Filter these entries, keeping only lines that hold the word "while".

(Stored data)
·····
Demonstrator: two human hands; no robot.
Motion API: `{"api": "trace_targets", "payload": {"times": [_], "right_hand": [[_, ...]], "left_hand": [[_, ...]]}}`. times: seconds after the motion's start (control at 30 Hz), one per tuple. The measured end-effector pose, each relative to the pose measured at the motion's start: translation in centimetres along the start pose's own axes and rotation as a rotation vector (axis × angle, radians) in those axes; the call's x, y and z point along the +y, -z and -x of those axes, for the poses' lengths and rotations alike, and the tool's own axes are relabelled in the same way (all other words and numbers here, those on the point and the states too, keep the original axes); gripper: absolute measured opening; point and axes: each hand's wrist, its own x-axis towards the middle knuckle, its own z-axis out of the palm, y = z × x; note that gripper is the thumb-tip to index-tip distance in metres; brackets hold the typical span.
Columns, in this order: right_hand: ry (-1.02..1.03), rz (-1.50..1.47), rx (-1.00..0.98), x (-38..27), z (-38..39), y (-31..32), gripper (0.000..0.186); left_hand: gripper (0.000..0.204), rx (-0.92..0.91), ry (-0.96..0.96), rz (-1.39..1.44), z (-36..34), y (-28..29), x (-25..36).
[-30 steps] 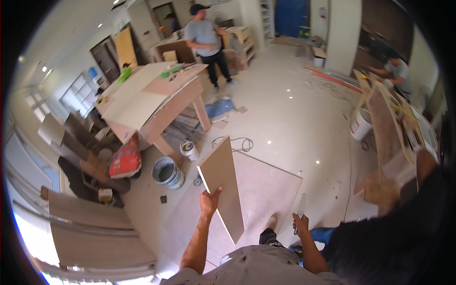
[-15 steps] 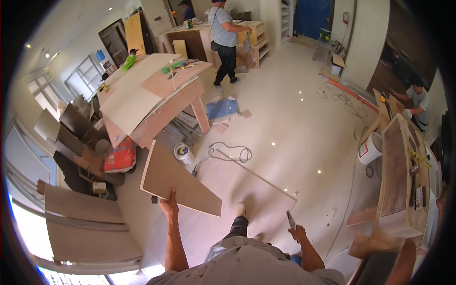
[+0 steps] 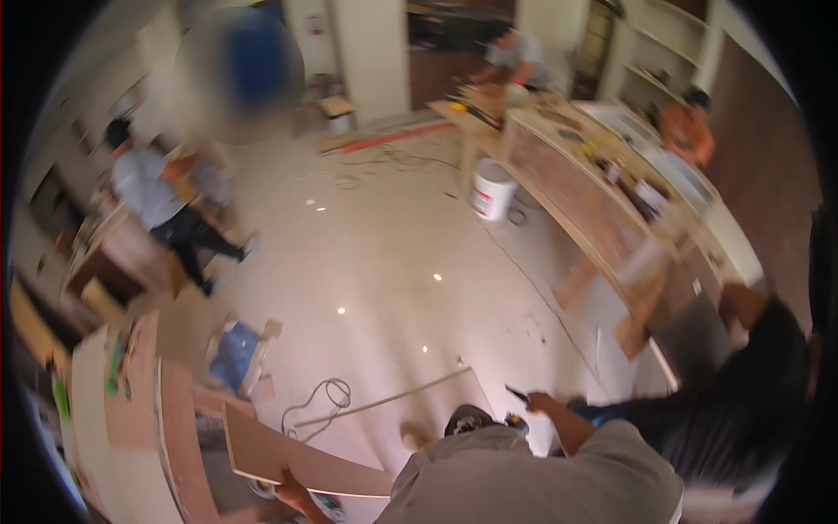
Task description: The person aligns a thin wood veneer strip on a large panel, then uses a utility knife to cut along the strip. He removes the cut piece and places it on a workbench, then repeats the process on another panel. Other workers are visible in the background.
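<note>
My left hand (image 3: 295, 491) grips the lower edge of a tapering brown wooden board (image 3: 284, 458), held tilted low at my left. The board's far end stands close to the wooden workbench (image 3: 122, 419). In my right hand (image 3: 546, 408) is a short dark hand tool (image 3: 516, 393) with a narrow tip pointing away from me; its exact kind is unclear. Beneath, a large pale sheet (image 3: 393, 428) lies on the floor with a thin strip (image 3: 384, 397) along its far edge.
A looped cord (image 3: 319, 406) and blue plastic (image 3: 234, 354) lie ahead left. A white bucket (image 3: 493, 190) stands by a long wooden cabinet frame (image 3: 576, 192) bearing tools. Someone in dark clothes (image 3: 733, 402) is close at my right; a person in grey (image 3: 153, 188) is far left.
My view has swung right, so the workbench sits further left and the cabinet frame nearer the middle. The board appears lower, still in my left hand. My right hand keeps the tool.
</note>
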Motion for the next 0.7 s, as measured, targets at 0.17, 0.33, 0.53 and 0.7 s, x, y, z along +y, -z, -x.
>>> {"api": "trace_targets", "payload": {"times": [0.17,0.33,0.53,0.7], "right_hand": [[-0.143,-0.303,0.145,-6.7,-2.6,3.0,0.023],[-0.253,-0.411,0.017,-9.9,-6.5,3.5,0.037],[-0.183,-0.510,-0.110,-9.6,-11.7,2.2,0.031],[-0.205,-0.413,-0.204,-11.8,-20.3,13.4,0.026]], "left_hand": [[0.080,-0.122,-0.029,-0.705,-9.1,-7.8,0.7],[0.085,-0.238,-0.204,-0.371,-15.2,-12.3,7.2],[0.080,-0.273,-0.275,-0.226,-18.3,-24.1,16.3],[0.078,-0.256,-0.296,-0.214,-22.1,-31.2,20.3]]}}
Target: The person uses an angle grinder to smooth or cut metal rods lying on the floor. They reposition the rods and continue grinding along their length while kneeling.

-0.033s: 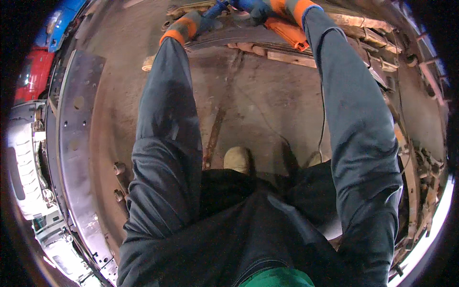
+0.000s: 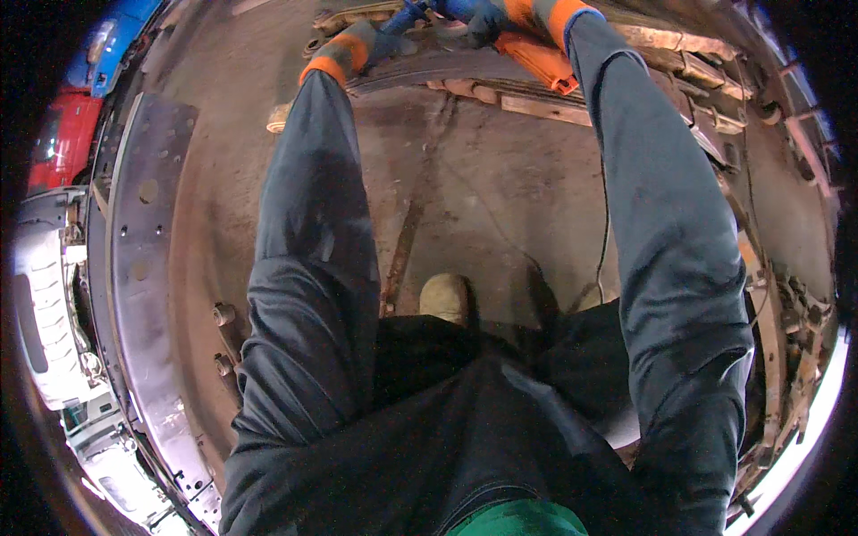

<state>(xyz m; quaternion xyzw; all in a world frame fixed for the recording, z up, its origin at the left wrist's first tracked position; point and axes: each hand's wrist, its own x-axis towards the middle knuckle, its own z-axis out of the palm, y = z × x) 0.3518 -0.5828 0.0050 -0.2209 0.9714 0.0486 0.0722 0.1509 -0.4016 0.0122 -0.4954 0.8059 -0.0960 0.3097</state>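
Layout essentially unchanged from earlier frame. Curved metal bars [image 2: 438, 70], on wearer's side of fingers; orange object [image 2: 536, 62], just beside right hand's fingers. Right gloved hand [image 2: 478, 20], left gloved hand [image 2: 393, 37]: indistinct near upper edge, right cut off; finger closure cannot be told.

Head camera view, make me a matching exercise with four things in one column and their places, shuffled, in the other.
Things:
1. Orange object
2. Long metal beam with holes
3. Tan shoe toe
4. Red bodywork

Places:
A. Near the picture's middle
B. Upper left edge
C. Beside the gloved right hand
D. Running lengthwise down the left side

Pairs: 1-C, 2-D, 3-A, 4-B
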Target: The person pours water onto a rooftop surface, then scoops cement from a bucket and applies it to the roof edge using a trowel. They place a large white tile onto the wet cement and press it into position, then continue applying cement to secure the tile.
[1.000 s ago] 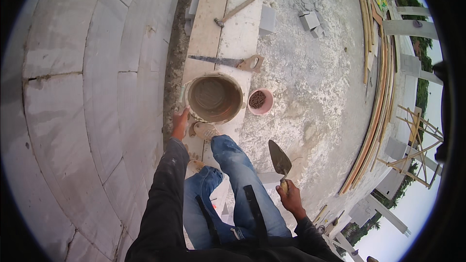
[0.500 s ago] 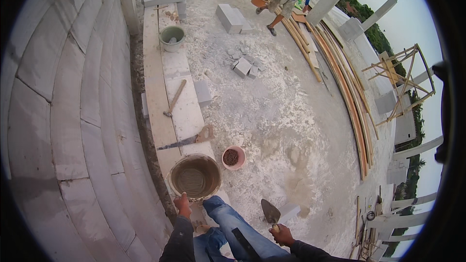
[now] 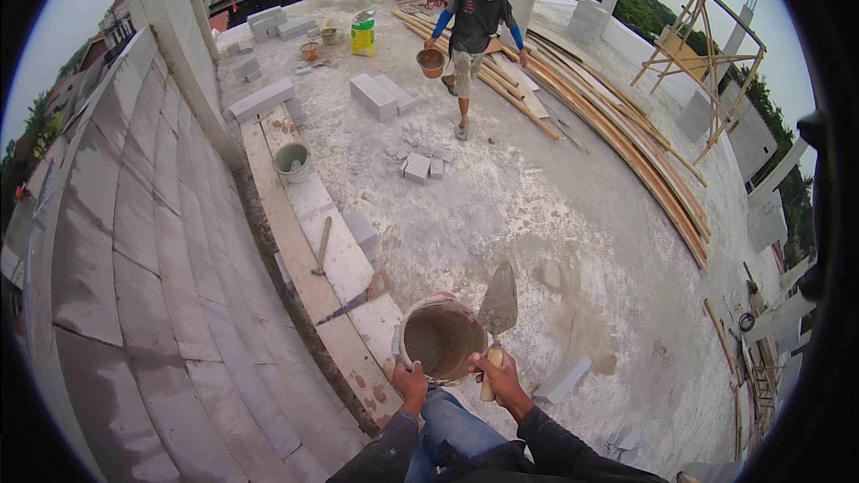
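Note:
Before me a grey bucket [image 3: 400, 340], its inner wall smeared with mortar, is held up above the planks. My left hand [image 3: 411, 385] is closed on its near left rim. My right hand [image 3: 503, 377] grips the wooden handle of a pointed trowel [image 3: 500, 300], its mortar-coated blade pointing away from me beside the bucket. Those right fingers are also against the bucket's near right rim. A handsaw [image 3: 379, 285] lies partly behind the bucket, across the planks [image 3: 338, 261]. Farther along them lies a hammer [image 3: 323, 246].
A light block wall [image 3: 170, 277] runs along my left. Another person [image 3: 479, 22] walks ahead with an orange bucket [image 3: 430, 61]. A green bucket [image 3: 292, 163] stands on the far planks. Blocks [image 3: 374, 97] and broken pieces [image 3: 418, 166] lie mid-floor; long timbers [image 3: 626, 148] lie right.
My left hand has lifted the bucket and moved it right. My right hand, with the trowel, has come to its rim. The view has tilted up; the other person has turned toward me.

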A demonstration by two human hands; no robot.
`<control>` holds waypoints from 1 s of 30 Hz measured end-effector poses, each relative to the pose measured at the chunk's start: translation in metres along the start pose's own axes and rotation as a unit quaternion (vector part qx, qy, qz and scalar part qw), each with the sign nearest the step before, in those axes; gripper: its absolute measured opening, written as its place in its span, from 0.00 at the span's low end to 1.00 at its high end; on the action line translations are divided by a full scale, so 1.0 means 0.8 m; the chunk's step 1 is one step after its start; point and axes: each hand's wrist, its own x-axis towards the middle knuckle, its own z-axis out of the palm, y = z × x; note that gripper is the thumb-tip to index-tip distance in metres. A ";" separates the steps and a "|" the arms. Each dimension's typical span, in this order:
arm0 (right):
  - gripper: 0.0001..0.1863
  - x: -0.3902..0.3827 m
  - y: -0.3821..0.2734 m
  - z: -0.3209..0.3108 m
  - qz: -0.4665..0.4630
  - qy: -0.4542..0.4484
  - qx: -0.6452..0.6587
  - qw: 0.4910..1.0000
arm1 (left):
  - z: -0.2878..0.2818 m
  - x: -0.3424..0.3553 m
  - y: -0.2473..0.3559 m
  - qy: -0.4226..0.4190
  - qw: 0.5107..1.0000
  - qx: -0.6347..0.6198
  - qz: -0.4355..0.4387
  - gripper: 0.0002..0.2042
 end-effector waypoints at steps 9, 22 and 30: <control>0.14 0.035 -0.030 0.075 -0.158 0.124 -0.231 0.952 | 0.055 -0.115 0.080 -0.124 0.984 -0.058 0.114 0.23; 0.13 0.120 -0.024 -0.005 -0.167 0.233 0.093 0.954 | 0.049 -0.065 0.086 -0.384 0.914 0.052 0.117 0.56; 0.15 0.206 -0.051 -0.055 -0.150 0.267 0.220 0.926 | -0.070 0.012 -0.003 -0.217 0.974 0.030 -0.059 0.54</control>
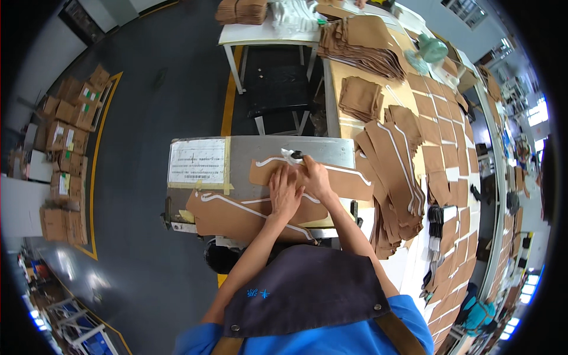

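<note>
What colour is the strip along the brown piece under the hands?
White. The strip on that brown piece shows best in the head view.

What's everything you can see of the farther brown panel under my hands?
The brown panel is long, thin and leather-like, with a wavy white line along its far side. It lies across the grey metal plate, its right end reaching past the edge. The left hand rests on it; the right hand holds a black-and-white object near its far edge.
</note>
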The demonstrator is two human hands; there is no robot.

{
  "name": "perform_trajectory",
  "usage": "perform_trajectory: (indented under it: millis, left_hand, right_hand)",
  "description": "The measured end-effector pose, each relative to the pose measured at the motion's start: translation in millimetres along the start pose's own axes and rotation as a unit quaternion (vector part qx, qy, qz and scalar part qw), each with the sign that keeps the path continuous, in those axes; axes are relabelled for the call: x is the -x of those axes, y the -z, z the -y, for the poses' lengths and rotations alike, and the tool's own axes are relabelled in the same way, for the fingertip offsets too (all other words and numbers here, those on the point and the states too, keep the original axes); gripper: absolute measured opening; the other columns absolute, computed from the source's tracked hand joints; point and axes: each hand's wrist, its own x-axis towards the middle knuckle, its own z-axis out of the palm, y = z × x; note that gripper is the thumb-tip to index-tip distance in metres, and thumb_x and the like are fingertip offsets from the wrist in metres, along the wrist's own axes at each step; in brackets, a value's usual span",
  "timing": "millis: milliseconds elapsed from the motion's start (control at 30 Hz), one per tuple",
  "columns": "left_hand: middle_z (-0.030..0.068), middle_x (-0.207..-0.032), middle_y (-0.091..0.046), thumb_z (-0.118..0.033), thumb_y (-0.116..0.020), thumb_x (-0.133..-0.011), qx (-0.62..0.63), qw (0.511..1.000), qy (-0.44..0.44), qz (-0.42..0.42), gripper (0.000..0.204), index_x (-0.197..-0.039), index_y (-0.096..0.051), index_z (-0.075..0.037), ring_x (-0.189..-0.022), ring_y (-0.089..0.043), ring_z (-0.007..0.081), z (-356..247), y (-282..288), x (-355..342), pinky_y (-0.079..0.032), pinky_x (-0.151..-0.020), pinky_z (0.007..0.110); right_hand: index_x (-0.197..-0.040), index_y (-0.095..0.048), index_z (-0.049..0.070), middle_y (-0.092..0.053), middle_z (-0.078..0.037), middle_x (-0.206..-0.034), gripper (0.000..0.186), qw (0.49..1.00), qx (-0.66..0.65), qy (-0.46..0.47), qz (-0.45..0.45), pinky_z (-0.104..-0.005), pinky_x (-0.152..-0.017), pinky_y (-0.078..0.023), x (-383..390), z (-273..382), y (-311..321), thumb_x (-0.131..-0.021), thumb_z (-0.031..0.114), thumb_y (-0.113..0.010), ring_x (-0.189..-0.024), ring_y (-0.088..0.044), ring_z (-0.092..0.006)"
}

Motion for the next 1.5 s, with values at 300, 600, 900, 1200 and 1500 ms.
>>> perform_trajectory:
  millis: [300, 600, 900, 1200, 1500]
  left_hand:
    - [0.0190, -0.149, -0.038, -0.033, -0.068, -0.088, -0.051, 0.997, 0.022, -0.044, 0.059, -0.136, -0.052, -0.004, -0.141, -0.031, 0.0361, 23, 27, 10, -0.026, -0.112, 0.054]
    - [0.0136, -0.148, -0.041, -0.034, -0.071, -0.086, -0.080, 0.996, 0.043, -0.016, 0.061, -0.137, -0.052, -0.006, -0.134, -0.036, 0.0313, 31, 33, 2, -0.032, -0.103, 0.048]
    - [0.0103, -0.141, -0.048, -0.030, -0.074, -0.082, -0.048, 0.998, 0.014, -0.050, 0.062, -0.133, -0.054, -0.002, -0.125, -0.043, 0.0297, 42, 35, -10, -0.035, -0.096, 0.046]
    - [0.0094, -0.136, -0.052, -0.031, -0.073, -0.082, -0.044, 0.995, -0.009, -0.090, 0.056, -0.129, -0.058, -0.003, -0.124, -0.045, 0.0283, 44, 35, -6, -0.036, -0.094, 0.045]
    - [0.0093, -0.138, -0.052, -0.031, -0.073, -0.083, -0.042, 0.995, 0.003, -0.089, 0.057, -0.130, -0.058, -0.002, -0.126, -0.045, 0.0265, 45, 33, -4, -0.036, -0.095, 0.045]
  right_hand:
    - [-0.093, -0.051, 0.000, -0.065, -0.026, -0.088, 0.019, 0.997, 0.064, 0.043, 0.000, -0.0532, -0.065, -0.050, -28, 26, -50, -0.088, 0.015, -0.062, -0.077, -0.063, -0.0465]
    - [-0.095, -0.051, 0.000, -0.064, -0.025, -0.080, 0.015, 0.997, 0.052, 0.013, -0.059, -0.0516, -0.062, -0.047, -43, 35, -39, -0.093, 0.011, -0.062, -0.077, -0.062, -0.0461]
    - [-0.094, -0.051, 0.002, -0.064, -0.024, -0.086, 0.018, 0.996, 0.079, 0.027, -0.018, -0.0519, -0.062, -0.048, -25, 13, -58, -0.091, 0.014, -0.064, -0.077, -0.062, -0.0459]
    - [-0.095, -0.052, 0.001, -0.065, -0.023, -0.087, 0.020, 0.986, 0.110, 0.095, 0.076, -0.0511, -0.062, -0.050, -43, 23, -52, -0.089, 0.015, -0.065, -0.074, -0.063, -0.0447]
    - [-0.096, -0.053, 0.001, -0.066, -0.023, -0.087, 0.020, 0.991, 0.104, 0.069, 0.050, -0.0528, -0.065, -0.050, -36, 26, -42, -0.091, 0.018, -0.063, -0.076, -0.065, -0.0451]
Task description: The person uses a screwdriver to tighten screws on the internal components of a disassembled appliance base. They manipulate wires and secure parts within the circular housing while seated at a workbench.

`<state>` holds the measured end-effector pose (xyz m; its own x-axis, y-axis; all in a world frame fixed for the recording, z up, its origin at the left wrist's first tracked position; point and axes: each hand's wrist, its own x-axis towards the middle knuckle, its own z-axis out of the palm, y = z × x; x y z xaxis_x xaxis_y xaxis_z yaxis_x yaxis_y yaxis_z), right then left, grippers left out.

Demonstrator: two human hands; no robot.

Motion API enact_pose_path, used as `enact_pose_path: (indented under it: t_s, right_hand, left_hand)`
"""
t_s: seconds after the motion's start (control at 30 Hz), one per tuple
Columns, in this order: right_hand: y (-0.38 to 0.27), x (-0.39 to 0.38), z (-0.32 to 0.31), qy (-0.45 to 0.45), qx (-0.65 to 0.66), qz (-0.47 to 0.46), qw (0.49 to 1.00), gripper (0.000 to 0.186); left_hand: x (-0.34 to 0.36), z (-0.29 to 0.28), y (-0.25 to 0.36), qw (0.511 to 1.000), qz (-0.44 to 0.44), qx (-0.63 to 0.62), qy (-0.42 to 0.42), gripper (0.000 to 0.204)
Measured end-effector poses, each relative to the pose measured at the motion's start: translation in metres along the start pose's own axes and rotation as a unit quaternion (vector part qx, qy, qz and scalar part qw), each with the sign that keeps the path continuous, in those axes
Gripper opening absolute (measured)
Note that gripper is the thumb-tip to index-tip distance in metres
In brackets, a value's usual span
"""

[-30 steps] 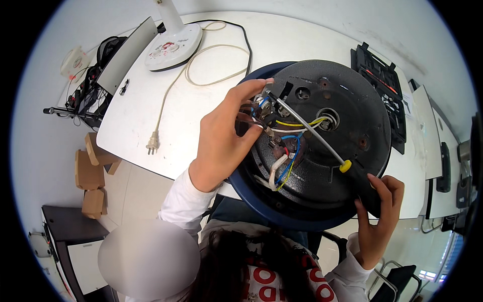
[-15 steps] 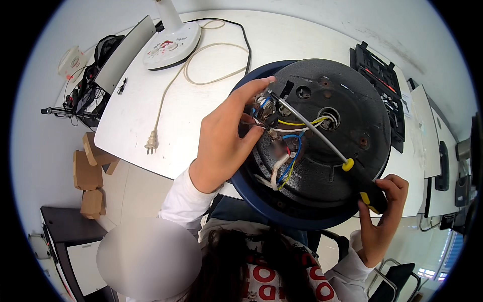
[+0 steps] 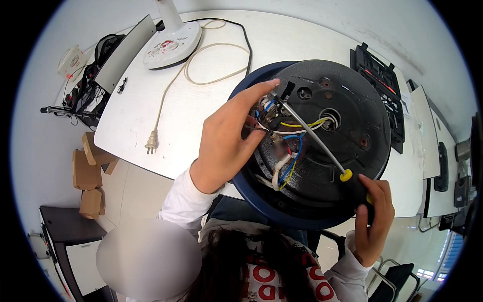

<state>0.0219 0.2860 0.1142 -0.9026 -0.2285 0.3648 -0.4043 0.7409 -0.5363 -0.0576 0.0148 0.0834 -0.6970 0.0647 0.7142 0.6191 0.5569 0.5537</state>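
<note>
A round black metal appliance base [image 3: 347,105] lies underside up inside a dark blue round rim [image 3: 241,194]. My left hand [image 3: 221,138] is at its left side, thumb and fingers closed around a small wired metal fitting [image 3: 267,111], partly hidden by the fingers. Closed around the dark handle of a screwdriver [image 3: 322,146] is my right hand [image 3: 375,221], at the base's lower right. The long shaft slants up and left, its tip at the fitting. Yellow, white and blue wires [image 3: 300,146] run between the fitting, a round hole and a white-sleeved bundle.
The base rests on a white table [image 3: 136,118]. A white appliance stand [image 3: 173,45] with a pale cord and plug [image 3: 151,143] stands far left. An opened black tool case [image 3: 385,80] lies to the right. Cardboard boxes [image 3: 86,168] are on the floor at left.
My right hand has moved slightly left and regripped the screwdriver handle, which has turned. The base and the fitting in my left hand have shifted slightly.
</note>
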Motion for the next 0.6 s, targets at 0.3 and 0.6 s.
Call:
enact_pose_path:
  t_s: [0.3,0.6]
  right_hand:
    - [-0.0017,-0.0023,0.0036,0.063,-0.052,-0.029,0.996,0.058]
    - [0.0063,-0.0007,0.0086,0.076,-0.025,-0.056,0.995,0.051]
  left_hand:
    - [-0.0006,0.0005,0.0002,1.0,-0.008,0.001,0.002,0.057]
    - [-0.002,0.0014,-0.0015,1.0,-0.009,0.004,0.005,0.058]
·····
* RESPONSE AREA *
Target: The person uses an angle grinder to smooth or cut metal rods lying on the floor. They reposition the rods and continue grinding along their length while kneeling.
Task description: The person uses a screwdriver to tighten screws on the internal components of a disassembled appliance base. They manipulate wires and secure parts within the circular housing while seated at a workbench.

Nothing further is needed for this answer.